THE TASK:
Any images in the material are to be dropped while every line is retyped exactly.

· · · · ·

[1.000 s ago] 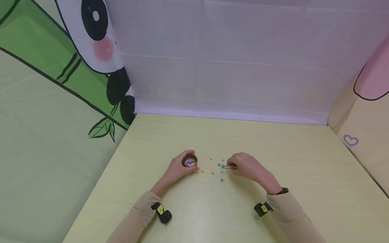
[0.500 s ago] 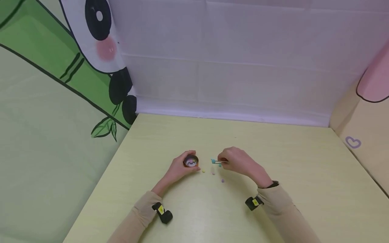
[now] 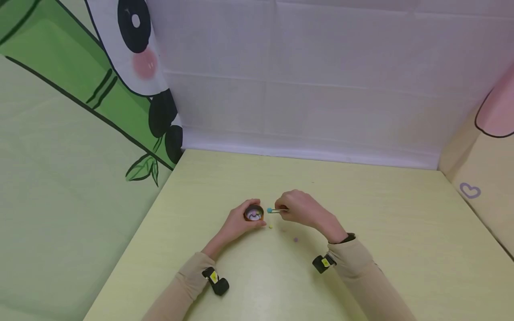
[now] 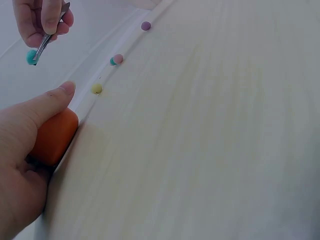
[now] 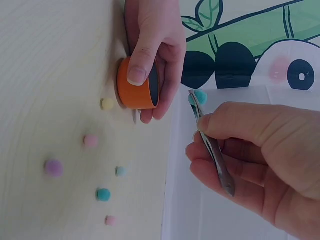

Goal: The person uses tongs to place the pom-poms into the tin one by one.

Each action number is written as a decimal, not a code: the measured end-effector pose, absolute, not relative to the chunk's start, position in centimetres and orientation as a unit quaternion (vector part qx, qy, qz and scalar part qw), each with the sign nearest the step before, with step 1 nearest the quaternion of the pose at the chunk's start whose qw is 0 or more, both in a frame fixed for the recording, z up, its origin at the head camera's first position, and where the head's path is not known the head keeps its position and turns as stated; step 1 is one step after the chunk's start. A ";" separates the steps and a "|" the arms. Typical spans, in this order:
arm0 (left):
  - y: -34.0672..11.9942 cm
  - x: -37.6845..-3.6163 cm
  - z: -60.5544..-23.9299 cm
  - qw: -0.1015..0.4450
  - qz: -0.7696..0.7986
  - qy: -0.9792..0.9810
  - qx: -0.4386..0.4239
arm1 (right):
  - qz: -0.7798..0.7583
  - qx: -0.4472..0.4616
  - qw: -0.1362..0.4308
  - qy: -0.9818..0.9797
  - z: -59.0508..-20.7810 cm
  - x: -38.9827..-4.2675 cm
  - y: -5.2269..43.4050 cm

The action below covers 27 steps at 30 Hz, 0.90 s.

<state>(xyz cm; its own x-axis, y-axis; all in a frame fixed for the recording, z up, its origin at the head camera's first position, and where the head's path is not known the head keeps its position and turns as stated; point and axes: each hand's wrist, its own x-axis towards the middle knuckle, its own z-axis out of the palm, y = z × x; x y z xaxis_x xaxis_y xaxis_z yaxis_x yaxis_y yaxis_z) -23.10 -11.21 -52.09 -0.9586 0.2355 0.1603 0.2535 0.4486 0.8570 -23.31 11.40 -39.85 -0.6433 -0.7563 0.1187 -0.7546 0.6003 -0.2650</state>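
Observation:
My left hand [image 3: 237,221] grips a small round orange container [image 5: 131,92] on the table, thumb on one side and fingers on the other. Its mouth shows in the head view, with small coloured bits inside, too small to tell apart. Metal tweezers [image 5: 214,152] are pinched in my right hand [image 3: 304,210]. Between their tips is a teal pom-pom [image 5: 201,97], raised above the table and just right of the container, apart from it. On the table near the container lie a yellow pom-pom [image 5: 107,104], a pink one [image 5: 90,140] and a purple one [image 5: 53,168].
Further pom-poms lie on the tabletop [image 3: 385,223]: a light blue one [image 5: 120,171], a teal one [image 5: 103,194] and another pink one [image 5: 111,220]. A pale cloth backdrop [image 3: 313,89] rises at the table's far edge, and printed cloth hangs at both sides.
My right hand has moved left with the tweezers, carrying the teal pom-pom from among the loose ones up close to the container. The left hand keeps its hold in place.

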 end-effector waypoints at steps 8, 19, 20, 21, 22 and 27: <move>-11.2 -23.0 -51.9 -0.005 -0.513 -0.847 -0.139 | -0.142 -0.436 0.005 0.889 -39.5 -23.4 10.0; -11.0 -23.0 -51.8 -0.015 -0.517 -0.845 -0.135 | -0.143 -0.440 0.016 0.886 -39.9 -23.9 9.0; -11.0 -23.0 -51.8 -0.016 -0.517 -0.845 -0.135 | -0.143 -0.440 0.017 0.886 -39.9 -23.9 8.9; -11.0 -23.0 -51.8 -0.017 -0.517 -0.845 -0.134 | -0.143 -0.440 0.019 0.886 -40.0 -23.9 8.8; -11.0 -22.9 -51.8 -0.017 -0.516 -0.846 -0.134 | -0.143 -0.440 0.021 0.886 -40.0 -23.9 8.8; -10.9 -22.8 -51.6 -0.006 -0.516 -0.846 -0.134 | -0.146 -0.441 0.026 0.885 -40.0 -24.0 8.6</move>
<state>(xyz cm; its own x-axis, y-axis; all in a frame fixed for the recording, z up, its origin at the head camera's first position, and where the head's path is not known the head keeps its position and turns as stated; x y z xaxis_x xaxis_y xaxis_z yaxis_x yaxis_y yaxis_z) -22.83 -10.90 -51.61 -0.9642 0.2319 0.1284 0.2204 0.4325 0.8743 -24.03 8.57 -40.01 -0.6092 -0.7886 0.0837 -0.7736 0.5677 -0.2814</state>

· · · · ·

ANSWER BOX:
[1.000 s ago] 
[0.500 s ago] 
[now] 
[now] 
[now] 

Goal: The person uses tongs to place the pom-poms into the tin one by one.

Each action number is written as a decimal, not a code: the measured end-effector pose, absolute, not relative to the chunk's start, position in centimetres and orientation as a unit quaternion (vector part qx, qy, qz and scalar part qw), each with the sign nearest the step before, with step 1 nearest the quaternion of the pose at the chunk's start whose qw is 0 or more, both in a frame fixed for the recording, z up, its origin at the head camera's first position, and where the head's path is not known the head keeps its position and turns as stated; step 1 is one step after the chunk's start. A ";" separates the steps and a "|" the arms. Typical spans, in this order:
arm0 (left):
  - y: -34.0672..11.9942 cm
  - x: -37.6845..-3.6163 cm
  - z: -60.5544..-23.9299 cm
  - qw: -0.1015..0.4450
  - qz: -0.7696..0.7986
  - qy: -0.9792..0.9810
  - qx: -0.4386..0.4239
arm1 (right):
  - qz: -0.7798..0.7583
  - qx: -0.4472..0.4616
  - qw: -0.1362..0.4308
  - qy: -0.9818..0.9797
  - z: -59.0508..-20.7810 cm
  - x: -38.9827..-4.2675 cm
  - y: -5.2269..43.4050 cm

The action below covers 27 steps at 30 Hz, 0.90 s.

<state>(xyz cm; its own x-axis, y-axis; all in a frame fixed for the recording, z up, its origin at the head camera's first position, and where the head's path is not known the head keeps its position and turns as stated; point and axes: each hand's wrist, its own x-axis towards the middle knuckle, its own z-axis out of the palm, y = z × x; x y z xaxis_x xaxis_y xaxis_z yaxis_x yaxis_y yaxis_z) -23.10 -11.21 -52.09 -0.9586 0.2355 0.1603 0.2535 0.4486 0.8570 -23.31 11.40 -39.85 -0.6433 -0.7563 0.1187 -0.7546 0.6003 -0.2650</state>
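Observation:
My left hand [image 3: 237,221] grips a small round orange container [image 5: 131,92] on the table, thumb on one side and fingers on the other. Its mouth shows in the head view, with small coloured bits inside, too small to tell apart. Metal tweezers [image 5: 214,152] are pinched in my right hand [image 3: 304,210]. Between their tips is a teal pom-pom [image 5: 201,97], raised above the table and just right of the container, apart from it. On the table near the container lie a yellow pom-pom [image 5: 107,104], a pink one [image 5: 90,140] and a purple one [image 5: 53,168].
Further pom-poms lie on the tabletop [image 3: 385,223]: a light blue one [image 5: 120,171], a teal one [image 5: 103,194] and another pink one [image 5: 111,220]. A pale cloth backdrop [image 3: 313,89] rises at the table's far edge, and printed cloth hangs at both sides.
My right hand has moved left with the tweezers, carrying the teal pom-pom from among the loose ones up close to the container. The left hand keeps its hold in place.
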
 end-effector waypoints at steps 8, 19, 20, 21, 22 and 27: <move>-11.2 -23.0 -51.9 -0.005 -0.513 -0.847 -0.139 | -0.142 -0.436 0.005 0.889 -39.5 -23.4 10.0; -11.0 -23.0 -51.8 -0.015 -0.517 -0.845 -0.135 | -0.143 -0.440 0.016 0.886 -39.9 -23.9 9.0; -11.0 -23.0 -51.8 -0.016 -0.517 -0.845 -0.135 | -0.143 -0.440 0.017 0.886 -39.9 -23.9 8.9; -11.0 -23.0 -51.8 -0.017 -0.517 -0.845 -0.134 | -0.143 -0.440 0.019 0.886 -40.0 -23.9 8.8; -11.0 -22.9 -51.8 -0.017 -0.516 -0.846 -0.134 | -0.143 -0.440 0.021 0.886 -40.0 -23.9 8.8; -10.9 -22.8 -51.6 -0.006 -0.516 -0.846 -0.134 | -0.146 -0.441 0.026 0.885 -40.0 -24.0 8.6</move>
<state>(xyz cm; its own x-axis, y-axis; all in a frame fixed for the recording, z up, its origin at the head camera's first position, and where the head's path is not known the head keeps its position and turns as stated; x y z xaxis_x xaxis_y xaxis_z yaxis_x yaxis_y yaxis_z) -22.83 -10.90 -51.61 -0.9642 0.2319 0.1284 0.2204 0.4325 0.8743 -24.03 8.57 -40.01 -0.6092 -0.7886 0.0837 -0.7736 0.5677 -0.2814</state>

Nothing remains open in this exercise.